*WHAT IS NEEDED*: Using the listing below, print exactly everything from the line with "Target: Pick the" down to the line with "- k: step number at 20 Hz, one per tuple", both included, and nothing more.
(AVAILABLE DATA begins)
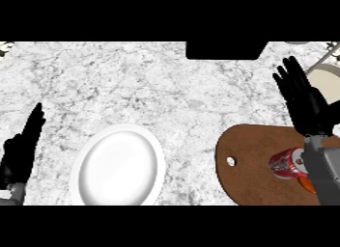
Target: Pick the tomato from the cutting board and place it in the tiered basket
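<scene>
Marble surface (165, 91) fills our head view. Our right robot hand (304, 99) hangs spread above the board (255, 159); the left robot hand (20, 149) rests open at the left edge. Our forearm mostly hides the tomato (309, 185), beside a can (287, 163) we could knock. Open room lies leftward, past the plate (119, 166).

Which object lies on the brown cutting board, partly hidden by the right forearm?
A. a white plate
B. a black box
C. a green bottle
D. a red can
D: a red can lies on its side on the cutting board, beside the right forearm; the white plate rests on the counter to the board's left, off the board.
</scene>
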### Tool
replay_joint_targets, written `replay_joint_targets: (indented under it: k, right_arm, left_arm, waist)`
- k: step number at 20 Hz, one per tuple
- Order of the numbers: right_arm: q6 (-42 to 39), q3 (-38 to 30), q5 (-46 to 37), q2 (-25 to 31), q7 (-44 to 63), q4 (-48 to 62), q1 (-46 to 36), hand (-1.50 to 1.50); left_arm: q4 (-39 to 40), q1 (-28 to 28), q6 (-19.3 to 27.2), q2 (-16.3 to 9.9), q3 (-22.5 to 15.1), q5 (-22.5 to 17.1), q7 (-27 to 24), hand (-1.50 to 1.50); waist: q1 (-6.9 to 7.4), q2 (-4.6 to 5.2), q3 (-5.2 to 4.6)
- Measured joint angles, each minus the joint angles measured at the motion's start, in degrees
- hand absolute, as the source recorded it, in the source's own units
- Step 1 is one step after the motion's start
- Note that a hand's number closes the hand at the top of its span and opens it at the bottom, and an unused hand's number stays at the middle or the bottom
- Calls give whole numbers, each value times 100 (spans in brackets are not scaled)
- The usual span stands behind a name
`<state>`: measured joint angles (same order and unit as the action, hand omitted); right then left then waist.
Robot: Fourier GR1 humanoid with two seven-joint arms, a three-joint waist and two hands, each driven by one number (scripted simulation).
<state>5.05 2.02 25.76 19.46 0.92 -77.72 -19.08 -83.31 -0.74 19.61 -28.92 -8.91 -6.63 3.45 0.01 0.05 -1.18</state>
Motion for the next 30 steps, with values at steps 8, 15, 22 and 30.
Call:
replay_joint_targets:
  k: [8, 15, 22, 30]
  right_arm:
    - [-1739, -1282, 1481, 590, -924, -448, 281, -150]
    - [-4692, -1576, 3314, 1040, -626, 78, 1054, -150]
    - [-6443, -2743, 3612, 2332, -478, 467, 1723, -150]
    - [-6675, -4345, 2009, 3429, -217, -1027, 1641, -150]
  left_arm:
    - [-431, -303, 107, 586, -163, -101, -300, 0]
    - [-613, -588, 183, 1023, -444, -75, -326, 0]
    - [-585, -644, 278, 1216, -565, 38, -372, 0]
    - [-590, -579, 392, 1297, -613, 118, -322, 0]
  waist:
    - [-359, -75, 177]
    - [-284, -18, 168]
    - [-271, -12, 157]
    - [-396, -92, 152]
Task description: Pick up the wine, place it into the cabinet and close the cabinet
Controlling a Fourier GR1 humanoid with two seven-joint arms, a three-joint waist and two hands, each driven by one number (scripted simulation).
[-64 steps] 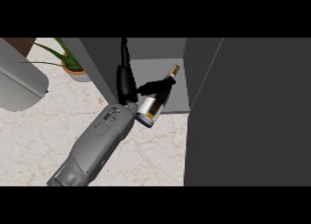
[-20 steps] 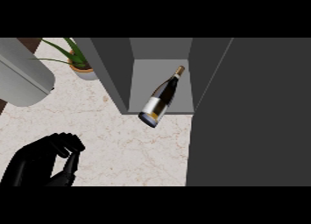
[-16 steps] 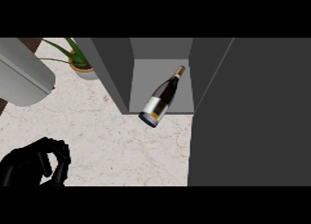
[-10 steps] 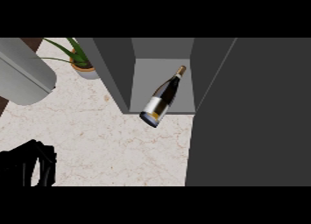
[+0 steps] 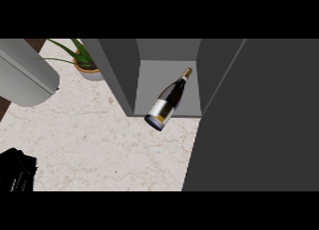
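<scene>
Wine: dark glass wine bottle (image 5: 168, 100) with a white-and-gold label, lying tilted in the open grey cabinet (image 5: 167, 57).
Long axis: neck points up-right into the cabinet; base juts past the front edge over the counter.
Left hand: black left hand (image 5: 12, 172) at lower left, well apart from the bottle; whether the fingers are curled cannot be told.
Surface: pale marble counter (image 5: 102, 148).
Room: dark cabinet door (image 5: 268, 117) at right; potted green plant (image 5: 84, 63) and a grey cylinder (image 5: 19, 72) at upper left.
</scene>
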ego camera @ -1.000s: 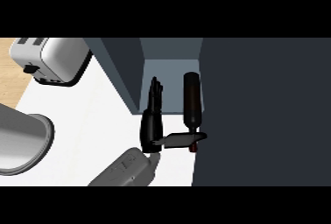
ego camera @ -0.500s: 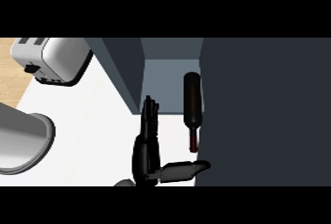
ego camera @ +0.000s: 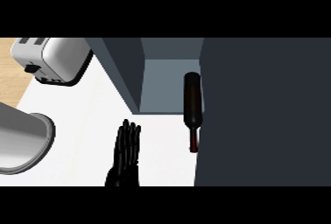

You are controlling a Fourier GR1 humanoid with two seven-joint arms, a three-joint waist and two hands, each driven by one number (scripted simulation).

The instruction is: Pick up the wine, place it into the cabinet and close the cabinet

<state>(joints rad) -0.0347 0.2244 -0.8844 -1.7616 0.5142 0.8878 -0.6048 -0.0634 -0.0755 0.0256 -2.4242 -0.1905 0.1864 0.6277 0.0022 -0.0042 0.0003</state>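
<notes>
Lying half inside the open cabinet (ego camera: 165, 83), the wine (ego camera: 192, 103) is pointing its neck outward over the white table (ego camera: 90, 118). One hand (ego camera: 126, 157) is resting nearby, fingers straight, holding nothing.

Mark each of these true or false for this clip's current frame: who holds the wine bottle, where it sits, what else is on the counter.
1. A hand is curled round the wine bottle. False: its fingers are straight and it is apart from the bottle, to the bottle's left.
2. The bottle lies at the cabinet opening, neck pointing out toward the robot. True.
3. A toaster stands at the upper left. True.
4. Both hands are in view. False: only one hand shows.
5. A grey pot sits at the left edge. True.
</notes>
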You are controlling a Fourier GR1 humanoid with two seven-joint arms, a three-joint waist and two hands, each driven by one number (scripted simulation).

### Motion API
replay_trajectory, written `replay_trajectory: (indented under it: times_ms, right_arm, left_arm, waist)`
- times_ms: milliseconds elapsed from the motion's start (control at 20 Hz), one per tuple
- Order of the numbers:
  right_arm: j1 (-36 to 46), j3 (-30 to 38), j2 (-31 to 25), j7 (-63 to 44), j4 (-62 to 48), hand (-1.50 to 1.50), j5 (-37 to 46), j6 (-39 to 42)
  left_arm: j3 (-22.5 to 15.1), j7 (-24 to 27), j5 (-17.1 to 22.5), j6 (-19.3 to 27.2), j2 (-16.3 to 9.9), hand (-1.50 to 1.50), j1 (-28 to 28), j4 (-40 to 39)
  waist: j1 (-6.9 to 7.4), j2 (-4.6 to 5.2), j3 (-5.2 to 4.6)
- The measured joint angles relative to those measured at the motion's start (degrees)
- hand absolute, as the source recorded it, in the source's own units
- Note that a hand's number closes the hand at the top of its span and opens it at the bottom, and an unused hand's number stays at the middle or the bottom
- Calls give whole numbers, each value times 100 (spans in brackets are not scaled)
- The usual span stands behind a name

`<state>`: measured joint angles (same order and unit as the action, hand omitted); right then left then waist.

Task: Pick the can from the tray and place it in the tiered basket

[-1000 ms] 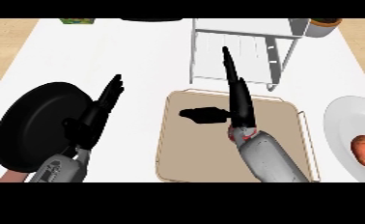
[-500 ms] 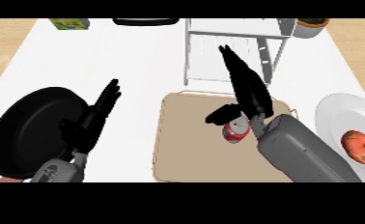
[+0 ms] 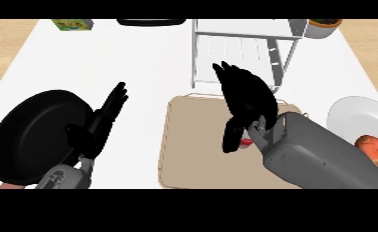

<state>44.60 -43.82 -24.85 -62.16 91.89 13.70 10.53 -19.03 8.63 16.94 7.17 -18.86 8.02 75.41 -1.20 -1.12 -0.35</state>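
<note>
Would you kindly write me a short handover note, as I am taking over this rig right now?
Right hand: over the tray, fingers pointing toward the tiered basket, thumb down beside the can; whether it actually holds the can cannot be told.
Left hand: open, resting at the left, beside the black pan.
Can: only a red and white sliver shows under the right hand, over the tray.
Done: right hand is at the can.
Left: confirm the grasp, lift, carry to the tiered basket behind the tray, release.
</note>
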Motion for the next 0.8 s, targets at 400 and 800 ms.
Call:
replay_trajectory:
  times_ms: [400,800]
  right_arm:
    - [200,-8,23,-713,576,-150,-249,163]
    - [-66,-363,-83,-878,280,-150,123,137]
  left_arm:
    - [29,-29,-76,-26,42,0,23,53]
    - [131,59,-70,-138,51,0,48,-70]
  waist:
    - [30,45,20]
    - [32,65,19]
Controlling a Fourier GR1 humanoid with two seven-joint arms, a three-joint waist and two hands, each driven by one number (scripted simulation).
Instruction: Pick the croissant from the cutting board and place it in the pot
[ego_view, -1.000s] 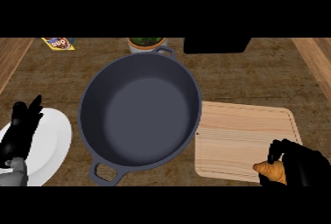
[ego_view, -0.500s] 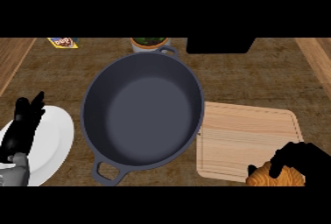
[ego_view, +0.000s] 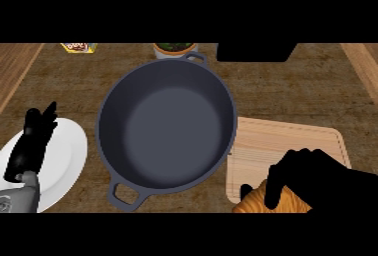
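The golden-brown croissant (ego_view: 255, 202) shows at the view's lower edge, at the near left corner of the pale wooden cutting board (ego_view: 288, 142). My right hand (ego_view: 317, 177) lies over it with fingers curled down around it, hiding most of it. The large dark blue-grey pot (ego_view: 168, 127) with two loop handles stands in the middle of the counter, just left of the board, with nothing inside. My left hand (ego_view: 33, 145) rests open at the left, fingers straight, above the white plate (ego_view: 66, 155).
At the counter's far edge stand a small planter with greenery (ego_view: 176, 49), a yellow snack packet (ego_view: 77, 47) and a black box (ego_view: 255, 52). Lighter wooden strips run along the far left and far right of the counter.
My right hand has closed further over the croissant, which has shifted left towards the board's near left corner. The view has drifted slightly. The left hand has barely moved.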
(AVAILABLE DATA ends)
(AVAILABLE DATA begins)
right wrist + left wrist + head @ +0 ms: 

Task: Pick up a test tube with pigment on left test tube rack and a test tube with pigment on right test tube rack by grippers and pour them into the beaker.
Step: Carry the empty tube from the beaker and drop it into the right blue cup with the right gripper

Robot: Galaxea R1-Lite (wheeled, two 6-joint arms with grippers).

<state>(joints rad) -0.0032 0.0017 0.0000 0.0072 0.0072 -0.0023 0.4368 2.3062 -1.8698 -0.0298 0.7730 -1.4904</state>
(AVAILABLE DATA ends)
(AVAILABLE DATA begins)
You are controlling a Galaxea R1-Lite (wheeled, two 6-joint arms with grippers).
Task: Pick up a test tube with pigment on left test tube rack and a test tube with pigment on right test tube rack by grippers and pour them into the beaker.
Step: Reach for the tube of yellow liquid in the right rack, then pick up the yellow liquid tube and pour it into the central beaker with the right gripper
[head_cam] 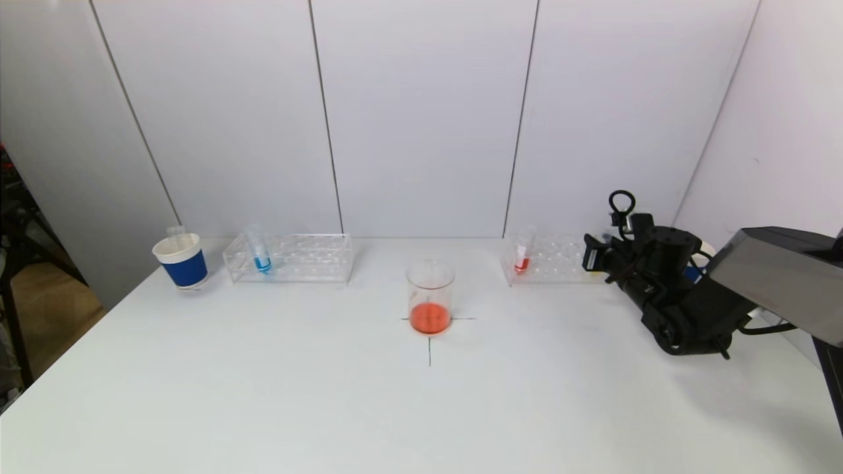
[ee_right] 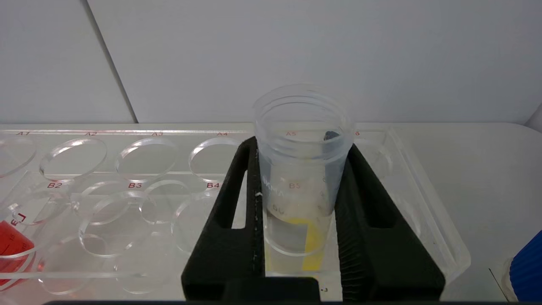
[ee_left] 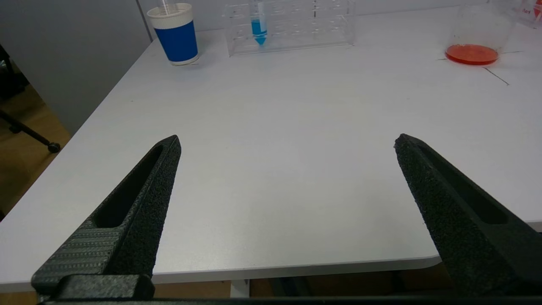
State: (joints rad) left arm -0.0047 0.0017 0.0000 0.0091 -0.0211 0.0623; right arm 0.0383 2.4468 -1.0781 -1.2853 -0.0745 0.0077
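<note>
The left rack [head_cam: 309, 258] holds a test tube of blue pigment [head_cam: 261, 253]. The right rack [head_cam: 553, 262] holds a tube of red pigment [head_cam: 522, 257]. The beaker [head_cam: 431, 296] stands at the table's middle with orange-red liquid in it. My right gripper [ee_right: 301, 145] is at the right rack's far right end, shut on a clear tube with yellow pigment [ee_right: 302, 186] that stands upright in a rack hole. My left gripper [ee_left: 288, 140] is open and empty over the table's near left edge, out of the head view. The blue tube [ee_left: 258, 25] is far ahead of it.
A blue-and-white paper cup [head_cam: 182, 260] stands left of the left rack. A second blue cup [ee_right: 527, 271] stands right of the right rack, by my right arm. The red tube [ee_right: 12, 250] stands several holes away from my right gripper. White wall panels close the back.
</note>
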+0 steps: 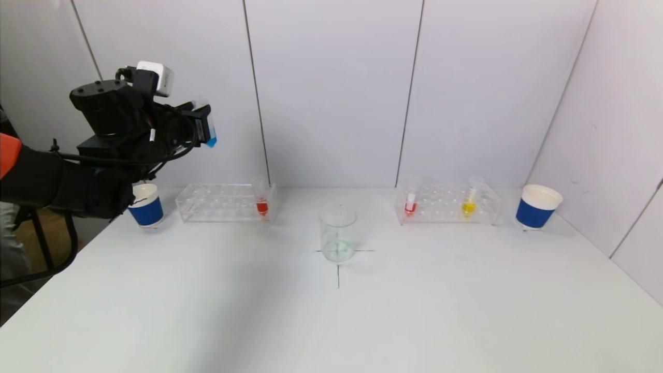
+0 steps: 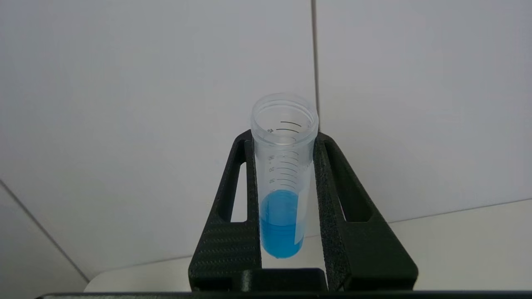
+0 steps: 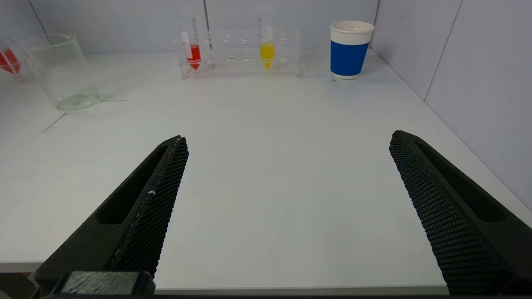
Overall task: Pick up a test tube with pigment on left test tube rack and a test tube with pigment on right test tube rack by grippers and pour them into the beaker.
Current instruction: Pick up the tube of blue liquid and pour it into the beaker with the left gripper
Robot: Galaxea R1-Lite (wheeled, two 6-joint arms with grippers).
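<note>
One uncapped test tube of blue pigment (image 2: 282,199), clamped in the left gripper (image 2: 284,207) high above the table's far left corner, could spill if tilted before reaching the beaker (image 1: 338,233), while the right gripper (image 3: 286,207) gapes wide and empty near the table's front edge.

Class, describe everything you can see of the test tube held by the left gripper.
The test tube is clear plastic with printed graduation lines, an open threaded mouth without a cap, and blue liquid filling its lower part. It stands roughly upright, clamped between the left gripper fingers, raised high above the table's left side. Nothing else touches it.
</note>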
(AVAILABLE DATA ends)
*RESPONSE FOR THIS EXERCISE*:
Target: Pick the tomato from the cutting board and place it in the tiered basket
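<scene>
Marble surface (165, 91) fills our head view. Our right robot hand (304, 99) hangs spread above the board (255, 159); the left robot hand (20, 149) rests open at the left edge. Our forearm mostly hides the tomato (309, 185), beside a can (287, 163) we could knock. Open room lies leftward, past the plate (119, 166).

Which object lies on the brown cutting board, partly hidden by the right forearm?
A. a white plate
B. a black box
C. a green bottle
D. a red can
D: a red can lies on its side on the cutting board, beside the right forearm; the white plate rests on the counter to the board's left, off the board.
</scene>
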### Tool
replay_joint_targets, written `replay_joint_targets: (indented under it: k, right_arm, left_arm, waist)`
- k: step number at 20 Hz, one per tuple

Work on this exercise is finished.